§ Work instructions: List every line below containing "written".

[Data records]

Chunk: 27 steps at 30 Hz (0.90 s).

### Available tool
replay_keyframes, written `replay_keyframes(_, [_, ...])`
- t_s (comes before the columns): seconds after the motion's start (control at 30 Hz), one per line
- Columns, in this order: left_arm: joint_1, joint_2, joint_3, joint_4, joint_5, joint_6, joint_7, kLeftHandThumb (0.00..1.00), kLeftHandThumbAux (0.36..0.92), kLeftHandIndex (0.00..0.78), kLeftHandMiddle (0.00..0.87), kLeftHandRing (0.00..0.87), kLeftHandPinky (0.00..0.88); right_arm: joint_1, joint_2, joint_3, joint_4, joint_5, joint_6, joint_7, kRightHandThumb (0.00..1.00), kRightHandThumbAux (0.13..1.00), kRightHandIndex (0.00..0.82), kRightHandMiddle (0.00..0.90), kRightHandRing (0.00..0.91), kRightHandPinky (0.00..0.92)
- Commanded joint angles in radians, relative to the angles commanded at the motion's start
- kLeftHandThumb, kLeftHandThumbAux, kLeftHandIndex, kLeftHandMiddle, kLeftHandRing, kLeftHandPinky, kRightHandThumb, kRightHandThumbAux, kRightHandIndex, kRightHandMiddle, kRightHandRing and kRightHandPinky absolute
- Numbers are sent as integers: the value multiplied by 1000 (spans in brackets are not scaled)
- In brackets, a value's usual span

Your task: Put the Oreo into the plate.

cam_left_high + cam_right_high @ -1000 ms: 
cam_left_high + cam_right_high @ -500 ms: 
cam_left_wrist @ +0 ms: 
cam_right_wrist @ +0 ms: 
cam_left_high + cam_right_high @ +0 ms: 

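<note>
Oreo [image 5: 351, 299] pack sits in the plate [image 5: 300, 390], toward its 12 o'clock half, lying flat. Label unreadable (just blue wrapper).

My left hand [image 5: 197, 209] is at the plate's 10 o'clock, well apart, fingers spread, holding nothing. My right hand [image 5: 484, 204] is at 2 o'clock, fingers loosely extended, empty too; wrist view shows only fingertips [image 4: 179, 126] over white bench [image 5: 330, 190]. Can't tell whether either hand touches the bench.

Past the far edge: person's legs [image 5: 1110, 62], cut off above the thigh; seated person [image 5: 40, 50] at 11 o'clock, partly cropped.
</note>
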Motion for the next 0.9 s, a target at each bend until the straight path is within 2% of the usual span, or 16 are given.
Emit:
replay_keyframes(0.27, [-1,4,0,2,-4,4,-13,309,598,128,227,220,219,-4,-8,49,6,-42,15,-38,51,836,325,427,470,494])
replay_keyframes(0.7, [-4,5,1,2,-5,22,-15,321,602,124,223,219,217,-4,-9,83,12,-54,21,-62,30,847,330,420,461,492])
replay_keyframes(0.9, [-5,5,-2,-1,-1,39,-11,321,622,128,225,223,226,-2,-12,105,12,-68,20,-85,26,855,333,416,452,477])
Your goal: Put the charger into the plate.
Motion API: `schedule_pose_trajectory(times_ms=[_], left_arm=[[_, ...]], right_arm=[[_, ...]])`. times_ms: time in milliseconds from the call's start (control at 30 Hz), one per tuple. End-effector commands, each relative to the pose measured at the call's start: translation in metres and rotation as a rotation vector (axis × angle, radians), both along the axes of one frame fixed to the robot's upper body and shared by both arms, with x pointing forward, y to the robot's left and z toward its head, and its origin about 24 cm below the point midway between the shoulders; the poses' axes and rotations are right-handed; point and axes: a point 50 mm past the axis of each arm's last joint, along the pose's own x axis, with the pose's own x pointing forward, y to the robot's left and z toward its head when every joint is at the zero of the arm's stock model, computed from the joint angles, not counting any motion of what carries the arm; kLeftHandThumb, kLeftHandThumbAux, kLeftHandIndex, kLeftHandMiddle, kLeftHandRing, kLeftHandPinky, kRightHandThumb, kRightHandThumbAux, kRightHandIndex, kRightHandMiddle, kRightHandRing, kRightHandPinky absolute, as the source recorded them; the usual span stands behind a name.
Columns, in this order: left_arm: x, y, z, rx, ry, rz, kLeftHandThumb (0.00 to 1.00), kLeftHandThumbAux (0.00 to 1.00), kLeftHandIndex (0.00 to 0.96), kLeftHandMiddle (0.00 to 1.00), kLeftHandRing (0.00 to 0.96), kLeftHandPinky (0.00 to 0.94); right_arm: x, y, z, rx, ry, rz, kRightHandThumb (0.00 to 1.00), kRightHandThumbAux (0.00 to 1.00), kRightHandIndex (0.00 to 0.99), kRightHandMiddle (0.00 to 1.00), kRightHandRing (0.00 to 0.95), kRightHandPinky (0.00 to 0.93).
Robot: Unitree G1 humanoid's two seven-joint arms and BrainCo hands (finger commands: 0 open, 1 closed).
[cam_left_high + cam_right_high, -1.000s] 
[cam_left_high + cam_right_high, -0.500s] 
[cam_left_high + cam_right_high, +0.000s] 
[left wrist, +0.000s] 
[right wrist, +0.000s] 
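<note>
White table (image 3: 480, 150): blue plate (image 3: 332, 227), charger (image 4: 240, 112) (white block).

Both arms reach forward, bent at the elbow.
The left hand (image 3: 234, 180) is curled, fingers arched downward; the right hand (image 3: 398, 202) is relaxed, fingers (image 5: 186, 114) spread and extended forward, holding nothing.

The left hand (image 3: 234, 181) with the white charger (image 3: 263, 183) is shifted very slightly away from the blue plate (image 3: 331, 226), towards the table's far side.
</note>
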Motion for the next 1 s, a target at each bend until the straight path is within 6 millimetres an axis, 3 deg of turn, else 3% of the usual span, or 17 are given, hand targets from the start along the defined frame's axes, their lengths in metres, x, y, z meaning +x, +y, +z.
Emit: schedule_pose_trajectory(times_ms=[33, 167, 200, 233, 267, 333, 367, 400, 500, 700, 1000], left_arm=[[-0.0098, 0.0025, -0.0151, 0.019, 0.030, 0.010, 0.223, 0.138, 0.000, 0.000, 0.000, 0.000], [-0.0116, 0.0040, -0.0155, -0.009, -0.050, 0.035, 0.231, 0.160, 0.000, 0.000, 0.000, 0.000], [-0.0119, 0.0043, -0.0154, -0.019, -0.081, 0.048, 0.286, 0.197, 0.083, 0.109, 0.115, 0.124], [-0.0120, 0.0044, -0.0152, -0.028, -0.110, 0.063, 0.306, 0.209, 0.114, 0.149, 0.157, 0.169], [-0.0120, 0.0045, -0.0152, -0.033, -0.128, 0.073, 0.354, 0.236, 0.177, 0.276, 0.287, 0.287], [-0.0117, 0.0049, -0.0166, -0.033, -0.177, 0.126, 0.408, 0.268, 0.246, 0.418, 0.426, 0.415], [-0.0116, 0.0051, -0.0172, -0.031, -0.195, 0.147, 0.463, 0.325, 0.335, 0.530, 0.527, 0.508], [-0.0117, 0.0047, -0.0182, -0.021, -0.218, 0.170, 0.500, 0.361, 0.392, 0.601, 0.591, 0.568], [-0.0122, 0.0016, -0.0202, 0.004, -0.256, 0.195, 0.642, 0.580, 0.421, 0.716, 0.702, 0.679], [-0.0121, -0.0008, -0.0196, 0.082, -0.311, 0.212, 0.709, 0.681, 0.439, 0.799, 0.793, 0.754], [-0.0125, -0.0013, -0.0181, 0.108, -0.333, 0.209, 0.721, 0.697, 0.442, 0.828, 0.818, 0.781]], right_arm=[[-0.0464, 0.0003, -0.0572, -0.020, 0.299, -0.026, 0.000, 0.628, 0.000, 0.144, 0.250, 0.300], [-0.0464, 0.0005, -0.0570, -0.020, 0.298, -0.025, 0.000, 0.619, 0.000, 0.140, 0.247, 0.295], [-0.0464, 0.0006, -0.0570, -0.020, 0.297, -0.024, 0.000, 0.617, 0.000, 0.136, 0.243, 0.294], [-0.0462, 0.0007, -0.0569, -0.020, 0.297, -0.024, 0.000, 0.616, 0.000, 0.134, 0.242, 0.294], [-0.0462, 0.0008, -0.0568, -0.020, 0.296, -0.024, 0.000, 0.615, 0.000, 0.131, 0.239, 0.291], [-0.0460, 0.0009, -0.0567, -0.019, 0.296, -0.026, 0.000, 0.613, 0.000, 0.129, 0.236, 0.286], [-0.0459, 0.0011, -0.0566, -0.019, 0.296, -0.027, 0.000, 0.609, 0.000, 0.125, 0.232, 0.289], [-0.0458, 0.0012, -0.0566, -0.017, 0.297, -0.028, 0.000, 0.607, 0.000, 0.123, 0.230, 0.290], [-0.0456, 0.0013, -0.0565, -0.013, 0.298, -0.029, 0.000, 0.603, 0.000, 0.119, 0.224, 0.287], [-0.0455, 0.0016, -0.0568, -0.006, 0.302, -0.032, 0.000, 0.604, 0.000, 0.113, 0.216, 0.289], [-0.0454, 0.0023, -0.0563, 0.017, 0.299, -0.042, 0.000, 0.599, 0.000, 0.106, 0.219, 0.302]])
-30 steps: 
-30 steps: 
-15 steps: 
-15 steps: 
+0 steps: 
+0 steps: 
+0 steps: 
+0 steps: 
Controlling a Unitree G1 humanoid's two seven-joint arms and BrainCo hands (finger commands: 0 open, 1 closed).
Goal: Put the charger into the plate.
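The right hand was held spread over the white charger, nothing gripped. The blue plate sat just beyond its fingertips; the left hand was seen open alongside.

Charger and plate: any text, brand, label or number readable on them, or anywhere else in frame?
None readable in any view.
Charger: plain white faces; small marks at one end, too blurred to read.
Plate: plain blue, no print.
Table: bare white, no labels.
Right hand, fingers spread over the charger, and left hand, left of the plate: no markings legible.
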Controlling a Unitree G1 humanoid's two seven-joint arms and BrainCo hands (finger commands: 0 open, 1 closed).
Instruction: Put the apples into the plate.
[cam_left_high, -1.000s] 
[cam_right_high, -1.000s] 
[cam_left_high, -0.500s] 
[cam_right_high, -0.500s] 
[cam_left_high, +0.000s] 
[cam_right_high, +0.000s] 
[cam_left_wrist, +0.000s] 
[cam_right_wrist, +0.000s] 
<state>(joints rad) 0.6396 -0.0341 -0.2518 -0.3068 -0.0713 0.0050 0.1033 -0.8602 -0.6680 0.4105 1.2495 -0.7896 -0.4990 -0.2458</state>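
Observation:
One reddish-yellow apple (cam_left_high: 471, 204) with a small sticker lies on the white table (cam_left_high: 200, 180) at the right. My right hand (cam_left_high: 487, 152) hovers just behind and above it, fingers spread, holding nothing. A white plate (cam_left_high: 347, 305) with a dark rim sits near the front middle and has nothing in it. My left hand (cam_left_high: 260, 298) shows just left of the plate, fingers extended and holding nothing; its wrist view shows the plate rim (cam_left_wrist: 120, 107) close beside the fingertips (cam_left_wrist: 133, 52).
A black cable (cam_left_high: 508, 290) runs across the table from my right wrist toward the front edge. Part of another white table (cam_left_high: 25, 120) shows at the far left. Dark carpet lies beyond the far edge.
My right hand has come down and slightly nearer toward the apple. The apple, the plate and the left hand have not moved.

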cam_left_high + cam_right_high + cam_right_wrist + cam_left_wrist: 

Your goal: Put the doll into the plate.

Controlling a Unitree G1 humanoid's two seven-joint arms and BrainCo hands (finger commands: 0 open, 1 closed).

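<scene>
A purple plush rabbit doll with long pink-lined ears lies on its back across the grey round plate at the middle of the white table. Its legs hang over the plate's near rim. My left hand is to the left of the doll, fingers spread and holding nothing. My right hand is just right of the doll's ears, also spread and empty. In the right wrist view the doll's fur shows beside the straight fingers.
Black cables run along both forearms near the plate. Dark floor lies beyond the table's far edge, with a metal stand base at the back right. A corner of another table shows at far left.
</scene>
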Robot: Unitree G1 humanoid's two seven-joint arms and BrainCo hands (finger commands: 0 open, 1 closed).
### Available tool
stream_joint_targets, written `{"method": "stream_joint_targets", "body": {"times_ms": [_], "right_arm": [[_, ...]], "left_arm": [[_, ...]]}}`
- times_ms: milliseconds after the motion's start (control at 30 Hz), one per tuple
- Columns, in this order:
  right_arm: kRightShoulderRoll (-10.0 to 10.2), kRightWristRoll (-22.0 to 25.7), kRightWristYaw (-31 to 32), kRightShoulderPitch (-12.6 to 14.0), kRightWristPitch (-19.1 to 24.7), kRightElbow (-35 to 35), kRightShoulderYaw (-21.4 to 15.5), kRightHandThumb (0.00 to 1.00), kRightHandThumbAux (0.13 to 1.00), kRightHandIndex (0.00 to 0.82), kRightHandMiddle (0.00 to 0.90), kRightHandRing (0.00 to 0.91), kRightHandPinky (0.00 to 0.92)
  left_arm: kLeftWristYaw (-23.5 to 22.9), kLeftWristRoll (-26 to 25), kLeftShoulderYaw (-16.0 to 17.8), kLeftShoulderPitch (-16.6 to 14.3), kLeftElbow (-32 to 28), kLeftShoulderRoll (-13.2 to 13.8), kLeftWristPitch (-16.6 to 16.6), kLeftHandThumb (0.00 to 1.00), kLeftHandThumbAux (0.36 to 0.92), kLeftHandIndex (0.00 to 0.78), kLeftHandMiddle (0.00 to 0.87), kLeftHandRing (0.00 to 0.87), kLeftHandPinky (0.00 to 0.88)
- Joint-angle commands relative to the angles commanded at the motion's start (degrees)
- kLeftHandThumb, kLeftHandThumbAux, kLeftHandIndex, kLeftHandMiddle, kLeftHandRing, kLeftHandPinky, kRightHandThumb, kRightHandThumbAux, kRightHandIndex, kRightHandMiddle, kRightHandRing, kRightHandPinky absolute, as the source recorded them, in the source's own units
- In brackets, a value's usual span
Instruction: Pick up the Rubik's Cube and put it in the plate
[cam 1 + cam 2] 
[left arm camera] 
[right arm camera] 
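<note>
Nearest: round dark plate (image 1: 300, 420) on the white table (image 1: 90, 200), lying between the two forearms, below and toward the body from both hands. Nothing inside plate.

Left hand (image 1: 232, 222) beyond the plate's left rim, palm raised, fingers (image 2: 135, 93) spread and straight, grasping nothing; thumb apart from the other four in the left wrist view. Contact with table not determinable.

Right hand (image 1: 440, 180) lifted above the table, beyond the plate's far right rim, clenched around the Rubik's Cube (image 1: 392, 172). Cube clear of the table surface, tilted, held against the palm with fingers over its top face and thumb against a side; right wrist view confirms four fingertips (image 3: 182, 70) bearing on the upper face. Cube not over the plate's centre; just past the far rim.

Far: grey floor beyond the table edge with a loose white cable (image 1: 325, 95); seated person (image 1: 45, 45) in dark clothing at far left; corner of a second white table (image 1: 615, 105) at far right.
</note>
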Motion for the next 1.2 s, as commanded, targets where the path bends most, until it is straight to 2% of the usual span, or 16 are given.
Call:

§ Response to this exercise:
replay_keyframes, written `replay_keyframes(_, [_, ...])`
stream_joint_targets, written `{"method": "stream_joint_targets", "body": {"times_ms": [_], "right_arm": [[_, ...]], "left_arm": [[_, ...]]}}`

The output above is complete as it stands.